Records for this exercise:
_ _ _ _ _ _ _

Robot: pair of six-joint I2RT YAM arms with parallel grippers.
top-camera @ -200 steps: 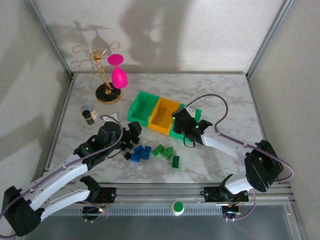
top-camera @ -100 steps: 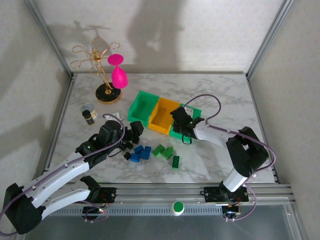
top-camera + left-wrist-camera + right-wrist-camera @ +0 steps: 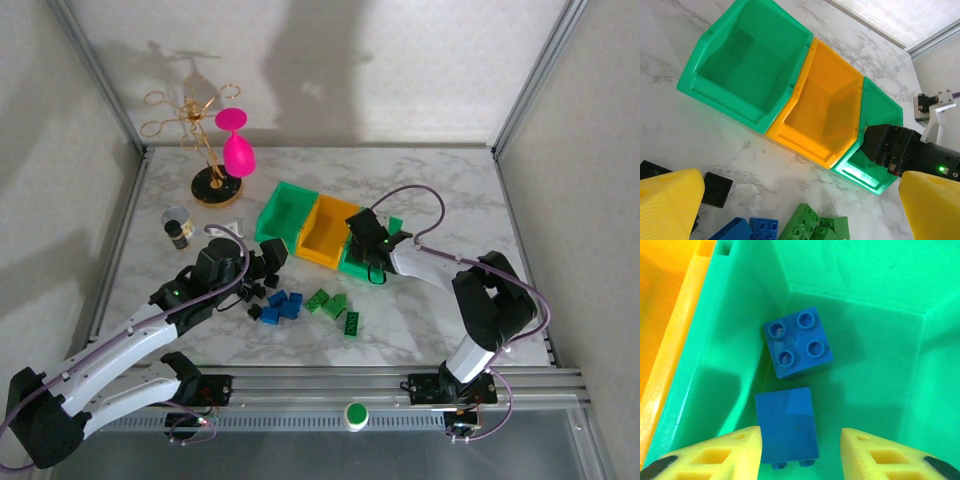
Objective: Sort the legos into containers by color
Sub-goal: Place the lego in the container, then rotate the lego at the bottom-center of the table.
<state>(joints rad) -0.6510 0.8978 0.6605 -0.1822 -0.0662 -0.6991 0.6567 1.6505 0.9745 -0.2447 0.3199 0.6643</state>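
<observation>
here, right gripper (image 3: 799, 452) gapes empty above two blue legos (image 3: 797, 342) in a bin (image 3: 865, 280); left gripper (image 3: 800, 210) likewise spread, empty. legos likely light, rigid, slick: pinch flat sides.

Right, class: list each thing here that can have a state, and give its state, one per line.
Left green bin: empty.
Orange bin: empty.
Right green bin: holds two blue bricks.
Left tool: open, empty.
Right tool: open, above those bricks.
Pink glass: hung upside down.
Small bottle: capped, upright.
</observation>
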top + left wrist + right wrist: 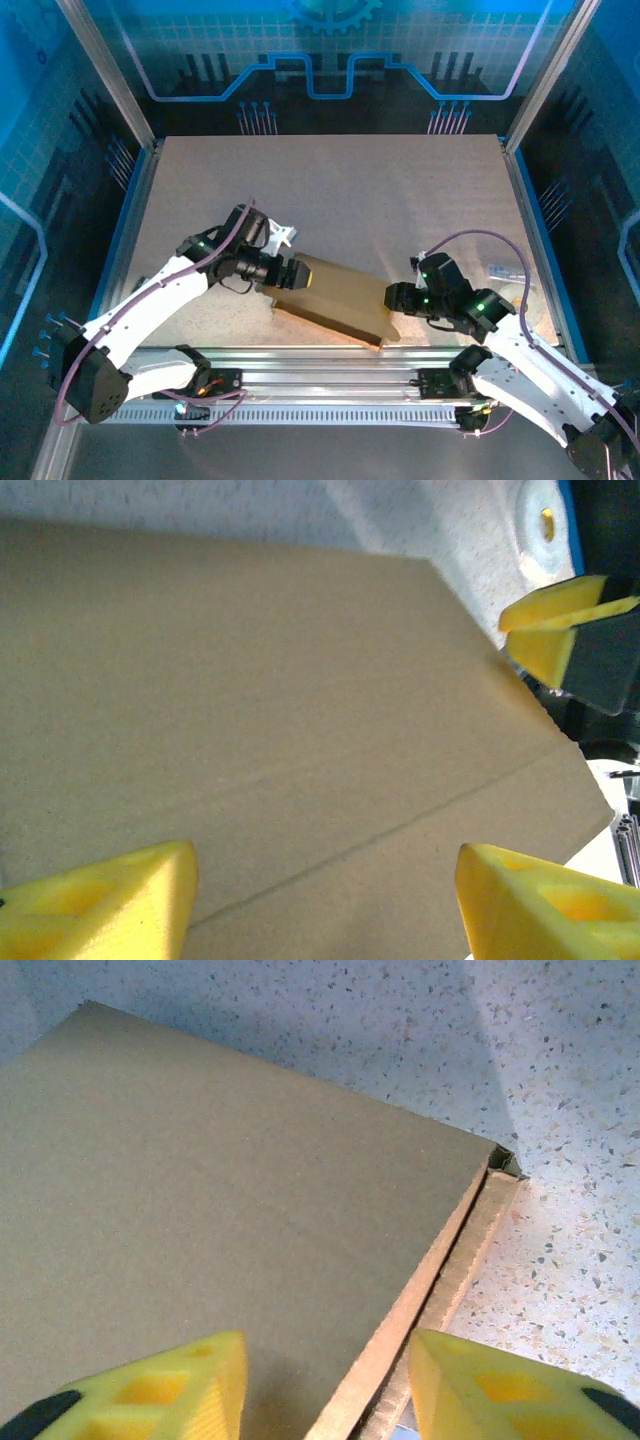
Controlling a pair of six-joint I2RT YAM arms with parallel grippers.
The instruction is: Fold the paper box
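Left fingers (100, 905) and right fingers (150, 1395) spread apart over flat brown paper box (340, 295)

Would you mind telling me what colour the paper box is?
Plain brown cardboard, unprinted; the paper box shows best in the right wrist view.

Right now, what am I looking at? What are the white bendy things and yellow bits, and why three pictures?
The white bendy things are two robot arms, bolted at the near edge of a speckled table. One camera looks down from above and behind them. The other two sit on the wrists, so each sees its own yellow fingers close up. Between the arms lies a flat brown paper box, which the robot should fold. The left gripper is at one end, fingers spread over the cardboard. The right gripper is at the other end, fingers apart on either side of the box's edge. Neither seems to be pinching it.
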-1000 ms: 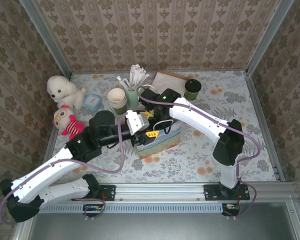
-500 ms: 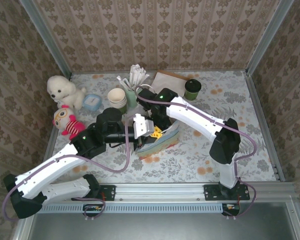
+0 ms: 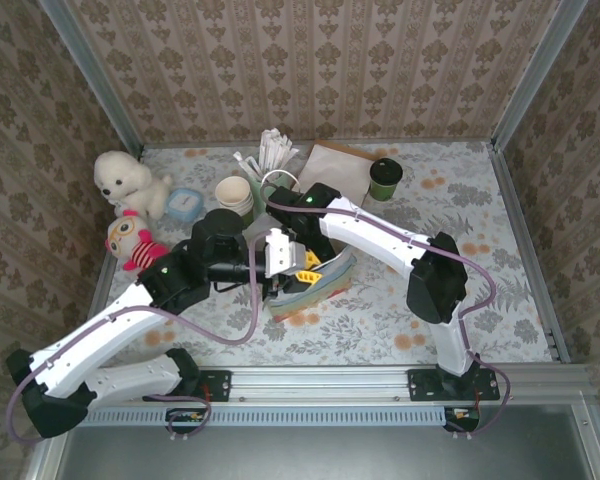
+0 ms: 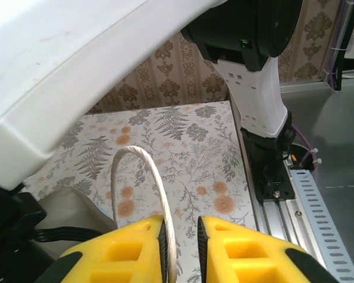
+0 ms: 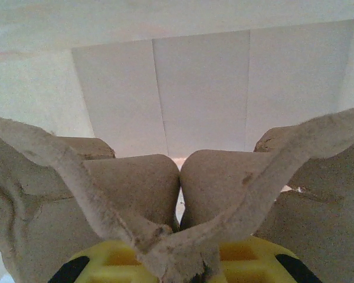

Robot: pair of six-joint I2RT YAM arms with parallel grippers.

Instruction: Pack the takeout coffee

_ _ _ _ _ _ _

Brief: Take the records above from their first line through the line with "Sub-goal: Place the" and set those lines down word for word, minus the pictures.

Answer to this exercise:
Robot: pair of six-joint I2RT YAM arms with parallel grippers.
top-camera @ -200 steps: 
top-camera @ -100 steps: 
top-camera + left-wrist-camera + right-wrist-camera @ +0 steps: 
Objective: Sort the legos into containers by color
Sub-goal: Place the lego in the container, then rotate the lego at the bottom-center of the table.

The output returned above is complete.